Esempio n. 1
0
def create_split(
    diagnosis,
    diagnosis_df,
    split_label,
    n_test,
    p_age_threshold=0.80,
    p_sex_threshold=0.80,
    supplementary_train_df=None,
    ignore_demographics=False,
):
    """
    Split data at the subject-level in training and test set with equivalent age, sex and split_label distributions

    Args:
        diagnosis: (str) diagnosis on which the split is done
        diagnosis_df: DataFrame with columns including ['participant_id', 'session_id', 'diagnosis']
        split_label: (str) label on which the split is done (categorical variables)
        n_test: (float)
            If > 1 number of subjects to put in the test set.
            If < 1 proportion of subjects to put in the test set.
        p_age_threshold: (float) threshold for the t-test on age.
        p_sex_threshold: (float) threshold for the chi2 test on sex.
        supplementary_train_df: (DataFrame) Add data that must be included in the train set.
        ignore_demographics: (bool): If True the diagnoses are split without taking into account the demographics
            distributions (age, sex).

    Returns:
        train_df (DataFrame) subjects in the train set
        test_df (DataFrame) subjects in the test set
    """

    if supplementary_train_df is not None:
        sup_train_sex = [
            sex_dict[x] for x in supplementary_train_df.sex.values
        ]
        sup_train_age = [float(x) for x in supplementary_train_df.age.values]
    else:
        sup_train_sex = []
        sup_train_age = []

    baseline_df = extract_baseline(diagnosis_df)

    if n_test >= 1:
        n_test = int(n_test)
    else:
        n_test = int(n_test * len(baseline_df))

    if not {split_label}.issubset(set(baseline_df.columns.values)):
        raise ClinicaDLArgumentError(
            f"The column {split_label} is missing."
            f"Please add it using the --variables_of_interest flag in getlabels."
        )

    if not ignore_demographics:
        try:
            sex_label = find_label(baseline_df.columns.values, "sex")
            age_label = find_label(baseline_df.columns.values, "age")
        except ClinicaDLArgumentError:
            raise ClinicaDLArgumentError(
                "This dataset do not have age or sex values. "
                "Please add the flag --ignore_demographics to split "
                "without trying to balance age or sex distributions.")

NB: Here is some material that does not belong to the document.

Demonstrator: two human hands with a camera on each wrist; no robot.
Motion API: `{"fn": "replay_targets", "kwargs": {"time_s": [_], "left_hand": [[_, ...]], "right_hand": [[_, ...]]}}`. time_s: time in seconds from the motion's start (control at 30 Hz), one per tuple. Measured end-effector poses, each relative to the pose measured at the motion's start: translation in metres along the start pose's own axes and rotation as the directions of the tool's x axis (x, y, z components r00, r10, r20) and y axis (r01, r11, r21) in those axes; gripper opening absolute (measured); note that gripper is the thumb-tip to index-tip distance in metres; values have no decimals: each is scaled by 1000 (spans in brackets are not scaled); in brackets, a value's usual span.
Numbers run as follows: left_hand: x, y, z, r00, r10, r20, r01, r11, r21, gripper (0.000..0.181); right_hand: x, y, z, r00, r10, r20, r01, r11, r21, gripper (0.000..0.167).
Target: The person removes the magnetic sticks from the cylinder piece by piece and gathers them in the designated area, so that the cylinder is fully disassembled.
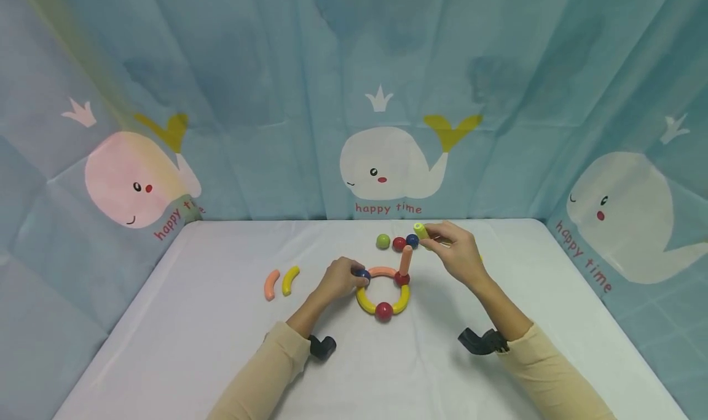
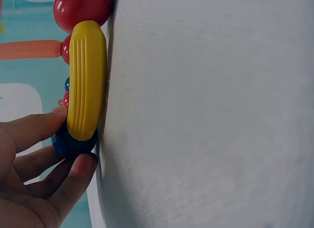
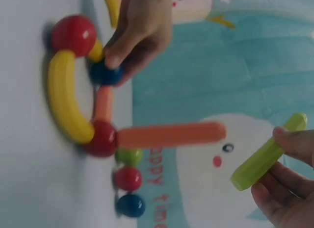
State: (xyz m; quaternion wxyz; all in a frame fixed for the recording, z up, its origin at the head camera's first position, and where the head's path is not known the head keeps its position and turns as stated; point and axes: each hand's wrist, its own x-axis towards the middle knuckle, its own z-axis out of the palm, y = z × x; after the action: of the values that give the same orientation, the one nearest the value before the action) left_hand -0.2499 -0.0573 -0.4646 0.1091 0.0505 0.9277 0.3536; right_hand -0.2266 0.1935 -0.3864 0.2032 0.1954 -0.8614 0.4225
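A ring of toy pieces lies on the white table: two yellow curved rods (image 1: pixel 362 301), a salmon curved rod (image 1: pixel 381 271), a front red ball (image 1: pixel 384 311), a right red ball (image 1: pixel 402 279) and a blue ball (image 1: pixel 362 275). From the right red ball a straight salmon rod (image 1: pixel 406 261) stands upright. My left hand (image 1: pixel 337 277) grips the blue ball between thumb and fingers, as the left wrist view shows. Raised above the table right of the ring, my right hand (image 1: pixel 458 254) pinches a light green straight rod (image 3: pixel 269 152). Nothing touches that rod's free end.
Behind the ring sit a green ball (image 1: pixel 383 241), a red ball (image 1: pixel 399 244) and a blue ball (image 1: pixel 412 240) in a row. Left of it lie a salmon curved rod (image 1: pixel 271 285) and a yellow curved rod (image 1: pixel 290 280). A whale-print curtain (image 1: pixel 276 162) surrounds the table.
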Motion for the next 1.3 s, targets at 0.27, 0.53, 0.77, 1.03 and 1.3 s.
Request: {"fn": "replay_targets", "kwargs": {"time_s": [0.27, 0.53, 0.77, 1.03, 1.3], "left_hand": [[-1, 1, 0, 1000, -2, 11, 3, 999, -38, 35], [-3, 1, 0, 1000, -5, 3, 5, 1000, -31, 36], [-3, 1, 0, 1000, -14, 2, 14, 999, -39, 36], [-1, 0, 1, 1000, -18, 1, 18, 999, -42, 35], [-2, 1, 0, 1000, -15, 0, 15, 999, -40, 34]], "right_hand": [[-10, 35, -22, 996, 28, 90, -16, 991, -136, 27], [-18, 68, -41, 951, 144, 273, -40, 934, -354, 30], [-28, 85, -46, 912, 168, 374, 48, 862, -505, 25], [-30, 97, -46, 877, 207, 434, 90, 817, -570, 23], [-30, 113, -42, 851, 222, 476, 127, 792, -597, 24]]}}
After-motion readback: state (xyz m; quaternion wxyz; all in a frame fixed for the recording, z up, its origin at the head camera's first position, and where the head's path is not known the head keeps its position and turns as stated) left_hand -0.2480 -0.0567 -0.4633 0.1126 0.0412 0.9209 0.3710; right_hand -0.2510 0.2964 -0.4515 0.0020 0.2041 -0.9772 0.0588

        sex = list(baseline_df[sex_label].values)
        age = list(baseline_df[age_label].values)
        category = list(baseline_df[split_label].values)
        category = category_conversion(category)
        category = remove_unicity(category)

        flag_selection = True
        n_try = 0

        while flag_selection:

            splits = StratifiedShuffleSplit(n_splits=1, test_size=n_test)
            for train_index, test_index in splits.split(category, category):

                # Find the value for different demographics (age & sex)
                if len(set(age)) != 1:
                    age_test = [float(age[idx]) for idx in test_index]
                    age_train = [float(age[idx])
                                 for idx in train_index] + sup_train_age
                    _, p_age = ttest_ind(age_test,
                                         age_train,
                                         nan_policy="omit")
                else:
                    p_age = 1

                if len(set(sex)) != 1:
                    sex_test = [sex_dict[sex[idx]] for idx in test_index]
                    sex_train = [sex_dict[sex[idx]]
                                 for idx in train_index] + sup_train_sex
                    _, p_sex = chi2(sex_test, sex_train)
                else:
                    p_sex = 1

                logger.debug(f"p_age={p_age:.2f}, p_sex={p_sex:.4f}")

                if p_sex >= p_sex_threshold and p_age >= p_age_threshold:
                    flag_selection = False
                    test_df = baseline_df.loc[test_index]
                    train_df = baseline_df.loc[train_index]
                    if supplementary_train_df is not None:
                        train_df = pd.concat(
                            [train_df, supplementary_train_df])
                        train_df.reset_index(drop=True, inplace=True)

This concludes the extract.